> _TASK BRIEF_
Starting at the top of the data and ending with the line that holds "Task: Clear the", transcribe each line exactly; include both ends.

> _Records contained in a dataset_
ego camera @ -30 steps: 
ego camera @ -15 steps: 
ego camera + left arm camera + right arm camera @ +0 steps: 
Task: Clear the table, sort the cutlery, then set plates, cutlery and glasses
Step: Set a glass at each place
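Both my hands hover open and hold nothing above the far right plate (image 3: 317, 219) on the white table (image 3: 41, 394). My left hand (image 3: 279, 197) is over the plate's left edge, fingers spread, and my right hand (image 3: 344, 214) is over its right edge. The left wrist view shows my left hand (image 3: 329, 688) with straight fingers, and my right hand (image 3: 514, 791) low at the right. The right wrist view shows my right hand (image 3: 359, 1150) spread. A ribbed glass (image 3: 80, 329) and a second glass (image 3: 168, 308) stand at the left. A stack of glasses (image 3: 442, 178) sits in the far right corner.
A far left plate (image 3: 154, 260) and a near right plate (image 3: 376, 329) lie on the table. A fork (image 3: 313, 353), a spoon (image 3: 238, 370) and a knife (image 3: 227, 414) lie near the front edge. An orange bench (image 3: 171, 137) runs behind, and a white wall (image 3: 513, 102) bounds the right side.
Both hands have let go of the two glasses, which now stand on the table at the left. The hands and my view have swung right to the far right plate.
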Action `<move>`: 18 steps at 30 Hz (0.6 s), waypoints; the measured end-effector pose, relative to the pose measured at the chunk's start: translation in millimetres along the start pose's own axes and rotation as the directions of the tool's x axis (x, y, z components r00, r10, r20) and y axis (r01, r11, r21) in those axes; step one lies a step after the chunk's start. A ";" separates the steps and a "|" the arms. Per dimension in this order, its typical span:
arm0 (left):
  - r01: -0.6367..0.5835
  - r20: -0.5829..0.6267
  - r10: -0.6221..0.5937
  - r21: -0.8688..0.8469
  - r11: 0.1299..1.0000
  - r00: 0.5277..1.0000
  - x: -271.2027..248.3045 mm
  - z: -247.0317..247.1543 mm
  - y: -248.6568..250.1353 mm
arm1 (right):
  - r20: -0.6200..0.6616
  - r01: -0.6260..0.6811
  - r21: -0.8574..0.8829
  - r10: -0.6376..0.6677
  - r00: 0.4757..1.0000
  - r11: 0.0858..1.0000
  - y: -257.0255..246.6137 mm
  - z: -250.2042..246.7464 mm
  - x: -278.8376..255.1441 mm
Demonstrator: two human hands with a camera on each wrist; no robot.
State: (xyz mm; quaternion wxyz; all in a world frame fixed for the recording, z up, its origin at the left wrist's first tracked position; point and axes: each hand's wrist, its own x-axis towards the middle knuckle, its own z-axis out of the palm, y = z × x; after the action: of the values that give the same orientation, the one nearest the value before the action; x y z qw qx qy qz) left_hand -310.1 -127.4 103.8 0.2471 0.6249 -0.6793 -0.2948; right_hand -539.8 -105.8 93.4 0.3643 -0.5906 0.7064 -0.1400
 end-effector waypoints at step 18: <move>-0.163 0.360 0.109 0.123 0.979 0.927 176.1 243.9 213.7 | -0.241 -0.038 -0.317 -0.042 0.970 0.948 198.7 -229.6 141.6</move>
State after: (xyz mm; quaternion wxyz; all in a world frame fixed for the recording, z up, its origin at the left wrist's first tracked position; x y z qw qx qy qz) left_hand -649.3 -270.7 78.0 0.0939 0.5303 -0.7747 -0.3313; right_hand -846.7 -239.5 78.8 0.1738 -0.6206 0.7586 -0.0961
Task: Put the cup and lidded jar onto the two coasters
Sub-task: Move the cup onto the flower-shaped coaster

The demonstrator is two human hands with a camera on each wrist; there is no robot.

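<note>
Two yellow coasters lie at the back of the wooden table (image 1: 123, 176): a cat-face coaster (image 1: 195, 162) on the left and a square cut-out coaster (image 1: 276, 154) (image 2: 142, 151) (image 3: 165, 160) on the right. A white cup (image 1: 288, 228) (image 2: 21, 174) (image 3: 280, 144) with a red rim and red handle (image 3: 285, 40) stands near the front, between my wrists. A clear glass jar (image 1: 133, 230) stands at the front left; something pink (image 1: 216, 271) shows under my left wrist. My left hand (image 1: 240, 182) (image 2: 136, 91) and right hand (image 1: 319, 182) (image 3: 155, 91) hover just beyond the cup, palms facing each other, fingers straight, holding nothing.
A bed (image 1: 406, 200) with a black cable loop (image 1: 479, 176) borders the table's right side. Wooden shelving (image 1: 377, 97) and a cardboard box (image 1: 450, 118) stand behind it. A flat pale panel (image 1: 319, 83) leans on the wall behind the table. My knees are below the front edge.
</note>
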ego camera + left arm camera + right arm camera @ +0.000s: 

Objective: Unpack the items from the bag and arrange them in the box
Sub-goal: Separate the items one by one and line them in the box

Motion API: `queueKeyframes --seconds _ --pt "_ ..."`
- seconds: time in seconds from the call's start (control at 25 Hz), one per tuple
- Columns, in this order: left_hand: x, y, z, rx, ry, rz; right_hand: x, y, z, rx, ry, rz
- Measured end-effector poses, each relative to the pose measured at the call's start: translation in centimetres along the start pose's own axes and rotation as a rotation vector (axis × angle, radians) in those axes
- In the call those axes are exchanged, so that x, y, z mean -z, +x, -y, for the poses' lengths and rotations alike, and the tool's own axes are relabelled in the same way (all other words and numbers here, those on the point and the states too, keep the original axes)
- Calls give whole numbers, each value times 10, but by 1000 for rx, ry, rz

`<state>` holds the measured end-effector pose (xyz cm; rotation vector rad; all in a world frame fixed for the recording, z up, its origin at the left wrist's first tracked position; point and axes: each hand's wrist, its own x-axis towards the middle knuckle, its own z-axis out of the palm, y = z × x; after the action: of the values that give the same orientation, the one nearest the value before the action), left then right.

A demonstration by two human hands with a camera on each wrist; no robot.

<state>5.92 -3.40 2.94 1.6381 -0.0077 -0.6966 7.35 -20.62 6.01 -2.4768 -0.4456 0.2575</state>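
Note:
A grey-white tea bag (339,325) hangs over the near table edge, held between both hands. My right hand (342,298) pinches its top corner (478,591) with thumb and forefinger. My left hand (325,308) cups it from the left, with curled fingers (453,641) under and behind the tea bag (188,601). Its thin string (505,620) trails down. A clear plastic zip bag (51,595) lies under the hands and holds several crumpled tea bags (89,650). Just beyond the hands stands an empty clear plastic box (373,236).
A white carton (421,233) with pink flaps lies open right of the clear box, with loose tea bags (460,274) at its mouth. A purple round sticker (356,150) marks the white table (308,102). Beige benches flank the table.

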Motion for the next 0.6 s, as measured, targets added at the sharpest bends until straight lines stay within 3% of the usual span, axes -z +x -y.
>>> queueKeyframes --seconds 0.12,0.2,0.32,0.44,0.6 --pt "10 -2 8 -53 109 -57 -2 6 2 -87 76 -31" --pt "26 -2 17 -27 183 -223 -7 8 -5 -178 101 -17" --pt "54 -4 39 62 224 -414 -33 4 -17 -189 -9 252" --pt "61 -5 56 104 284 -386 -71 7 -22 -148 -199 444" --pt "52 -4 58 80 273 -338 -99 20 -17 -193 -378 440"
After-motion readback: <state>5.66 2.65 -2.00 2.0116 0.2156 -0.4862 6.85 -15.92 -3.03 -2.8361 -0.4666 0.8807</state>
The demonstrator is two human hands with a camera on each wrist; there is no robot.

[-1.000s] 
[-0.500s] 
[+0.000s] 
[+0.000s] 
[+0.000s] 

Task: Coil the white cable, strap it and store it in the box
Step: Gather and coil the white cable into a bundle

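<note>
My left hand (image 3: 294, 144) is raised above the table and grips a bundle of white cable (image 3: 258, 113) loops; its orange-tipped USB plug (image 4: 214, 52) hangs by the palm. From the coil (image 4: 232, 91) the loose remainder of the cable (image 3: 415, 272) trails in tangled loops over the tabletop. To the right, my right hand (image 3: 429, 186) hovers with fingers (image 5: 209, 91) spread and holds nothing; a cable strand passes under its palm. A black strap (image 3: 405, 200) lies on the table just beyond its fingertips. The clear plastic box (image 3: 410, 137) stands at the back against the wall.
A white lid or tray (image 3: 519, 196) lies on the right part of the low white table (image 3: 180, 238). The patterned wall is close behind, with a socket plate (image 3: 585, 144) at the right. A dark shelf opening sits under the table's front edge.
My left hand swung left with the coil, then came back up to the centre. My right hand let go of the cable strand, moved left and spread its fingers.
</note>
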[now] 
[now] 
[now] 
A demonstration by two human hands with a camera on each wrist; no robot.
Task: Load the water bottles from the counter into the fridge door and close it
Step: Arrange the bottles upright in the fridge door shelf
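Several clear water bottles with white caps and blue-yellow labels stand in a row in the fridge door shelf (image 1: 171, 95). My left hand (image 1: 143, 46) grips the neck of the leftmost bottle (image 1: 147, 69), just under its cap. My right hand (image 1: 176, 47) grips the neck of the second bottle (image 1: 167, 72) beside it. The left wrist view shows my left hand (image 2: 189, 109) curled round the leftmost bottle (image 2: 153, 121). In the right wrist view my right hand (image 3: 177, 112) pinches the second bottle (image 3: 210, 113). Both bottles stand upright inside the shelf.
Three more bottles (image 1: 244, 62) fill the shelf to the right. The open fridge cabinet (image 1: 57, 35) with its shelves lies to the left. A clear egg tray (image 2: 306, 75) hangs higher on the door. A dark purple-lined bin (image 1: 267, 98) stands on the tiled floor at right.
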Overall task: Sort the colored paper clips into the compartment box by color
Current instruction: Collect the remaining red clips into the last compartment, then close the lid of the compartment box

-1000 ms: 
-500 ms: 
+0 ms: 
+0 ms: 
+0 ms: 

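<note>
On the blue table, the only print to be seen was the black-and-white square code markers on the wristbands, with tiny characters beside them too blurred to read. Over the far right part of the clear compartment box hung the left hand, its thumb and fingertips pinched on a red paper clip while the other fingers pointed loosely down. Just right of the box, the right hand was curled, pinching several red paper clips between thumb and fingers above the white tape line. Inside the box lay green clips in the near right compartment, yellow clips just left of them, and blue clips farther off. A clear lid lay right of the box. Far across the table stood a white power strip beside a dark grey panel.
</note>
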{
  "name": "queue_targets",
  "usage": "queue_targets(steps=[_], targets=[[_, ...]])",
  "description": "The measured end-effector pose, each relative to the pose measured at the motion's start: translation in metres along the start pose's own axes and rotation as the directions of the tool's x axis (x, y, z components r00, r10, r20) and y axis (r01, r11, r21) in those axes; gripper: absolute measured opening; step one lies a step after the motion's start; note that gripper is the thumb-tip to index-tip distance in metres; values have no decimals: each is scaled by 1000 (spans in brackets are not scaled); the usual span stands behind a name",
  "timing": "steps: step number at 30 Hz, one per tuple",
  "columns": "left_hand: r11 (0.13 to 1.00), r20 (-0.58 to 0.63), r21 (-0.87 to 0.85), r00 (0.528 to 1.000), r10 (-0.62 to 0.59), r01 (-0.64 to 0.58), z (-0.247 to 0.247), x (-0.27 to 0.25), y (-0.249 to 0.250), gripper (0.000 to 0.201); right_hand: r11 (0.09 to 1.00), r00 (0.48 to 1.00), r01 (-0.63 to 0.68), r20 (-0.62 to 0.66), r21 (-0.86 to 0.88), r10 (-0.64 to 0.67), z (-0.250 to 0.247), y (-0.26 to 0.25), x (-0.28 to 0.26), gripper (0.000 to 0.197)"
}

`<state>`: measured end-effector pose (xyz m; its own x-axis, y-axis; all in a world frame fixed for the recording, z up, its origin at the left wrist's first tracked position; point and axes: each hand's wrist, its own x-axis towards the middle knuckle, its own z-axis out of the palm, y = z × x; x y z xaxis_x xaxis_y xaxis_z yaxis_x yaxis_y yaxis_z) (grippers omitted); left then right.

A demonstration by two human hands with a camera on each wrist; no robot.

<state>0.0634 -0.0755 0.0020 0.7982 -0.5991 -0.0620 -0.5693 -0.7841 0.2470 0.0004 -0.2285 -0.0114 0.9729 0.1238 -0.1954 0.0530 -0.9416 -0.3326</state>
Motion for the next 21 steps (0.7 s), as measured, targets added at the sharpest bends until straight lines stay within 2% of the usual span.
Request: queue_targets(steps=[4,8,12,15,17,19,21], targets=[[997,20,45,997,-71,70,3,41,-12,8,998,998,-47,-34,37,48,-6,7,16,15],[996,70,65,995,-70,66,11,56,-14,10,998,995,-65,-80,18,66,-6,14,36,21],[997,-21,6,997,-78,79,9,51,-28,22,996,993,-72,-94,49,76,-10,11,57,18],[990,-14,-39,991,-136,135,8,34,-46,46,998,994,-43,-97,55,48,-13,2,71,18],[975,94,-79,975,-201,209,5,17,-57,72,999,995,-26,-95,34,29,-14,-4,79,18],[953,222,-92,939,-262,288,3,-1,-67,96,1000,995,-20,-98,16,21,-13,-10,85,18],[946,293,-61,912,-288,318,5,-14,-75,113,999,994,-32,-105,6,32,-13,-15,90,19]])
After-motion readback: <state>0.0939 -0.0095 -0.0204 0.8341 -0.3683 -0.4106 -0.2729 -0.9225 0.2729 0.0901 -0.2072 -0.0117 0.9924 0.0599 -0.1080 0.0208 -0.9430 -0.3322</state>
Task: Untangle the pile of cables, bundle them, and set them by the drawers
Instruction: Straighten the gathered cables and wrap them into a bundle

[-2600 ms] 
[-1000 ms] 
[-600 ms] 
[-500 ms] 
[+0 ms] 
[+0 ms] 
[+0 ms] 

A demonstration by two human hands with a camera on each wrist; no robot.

> _EXERCISE OUTPUT_
ego camera @ -30 steps: 
ego camera @ -15 steps: 
ego camera + left arm camera + right arm camera @ +0 steps: 
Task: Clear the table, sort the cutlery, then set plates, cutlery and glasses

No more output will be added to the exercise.